Die Kritikpunkte der Initiativen
Zum Protest aufgerufen hatten unter anderem die Initiativen „Da Huat brennt“, „Solidarwerkstatt“, „Parents for Future“ und „Guter Grund“. Kritisiert werden vor allem der erwartete Energie- und Wasserverbrauch, der Flächenbedarf sowie mögliche Auswirkungen auf Umwelt und Klima. Außerdem stellte man Fragen nach der Herkunft des benötigten Stroms und den Folgen für das Grundwasser, aus dem – so die Meinung der Kritiker – über zwei Milliarden Liter pro Jahr entnommen und mit Chemikalien versetzt wieder in die Enns zurückgeleitet werden.

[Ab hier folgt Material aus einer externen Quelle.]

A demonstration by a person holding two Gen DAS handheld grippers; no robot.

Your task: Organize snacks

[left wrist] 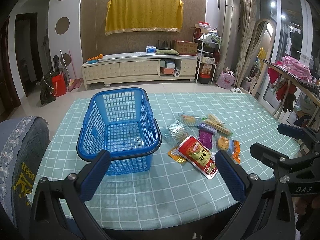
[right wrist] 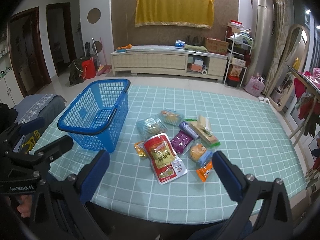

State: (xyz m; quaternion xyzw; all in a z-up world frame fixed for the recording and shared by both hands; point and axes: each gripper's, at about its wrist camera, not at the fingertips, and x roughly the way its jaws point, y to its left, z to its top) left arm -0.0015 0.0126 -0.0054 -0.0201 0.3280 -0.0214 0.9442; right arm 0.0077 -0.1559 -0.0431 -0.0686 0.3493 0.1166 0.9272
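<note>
An empty blue plastic basket (left wrist: 94, 120) (right wrist: 80, 112) stands on the left of the checked table. To its right lies a loose pile of several snack packets: a big red packet (left wrist: 197, 154) (right wrist: 162, 156), a purple one (left wrist: 206, 138) (right wrist: 181, 141), an orange one (right wrist: 204, 171), clear-wrapped biscuits (left wrist: 176, 133) (right wrist: 150, 128) and wafers (right wrist: 204, 130). My left gripper (left wrist: 162, 158) is open and empty above the table's near edge, in front of the basket. My right gripper (right wrist: 161, 159) is open and empty, near the red packet, above the table.
A chair with a grey cover (left wrist: 22, 150) stands at the table's left side. The teal checked tablecloth (left wrist: 230, 104) runs to the far and right edges. A TV cabinet (left wrist: 138, 68) and a clothes rack (left wrist: 290, 76) stand beyond the table.
</note>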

Harald Müllner von der Bürgerinitiative Datencenter Kronstorf: „Wir lassen uns nicht länger mit isolierten Einzelgutachten abspeisen, während nebenan ca. 70 Hektar Boden versiegelt werden und über zwei Milliarden Liter Wasser pro Jahr aus unserem Grundwasser verschwinden. Wir fordern eine ehrliche Gesamtbetrachtung!“
Dieter Wallentin von der Initiative „Da Huat brennt“: „Wir fordern von der Politik: absolute Transparenz bei Großbauprojekten, die massiv in unser Leben eingreifen! Schutz unserer besten Ackerböden! Schutz unseres Grundwassers und unserer Flüsse!“
Initiativen fordern Moratorium
Die Initiativen fordern, dass der Bau neuer Rechenzentren vorerst ausgesetzt wird, bis bestimmte Fragen – etwa zu Umweltfolgen, Energie- und Wasserverbrauch oder gesellschaftlichen Auswirkungen – ausführlich geklärt und öffentlich diskutiert wurden.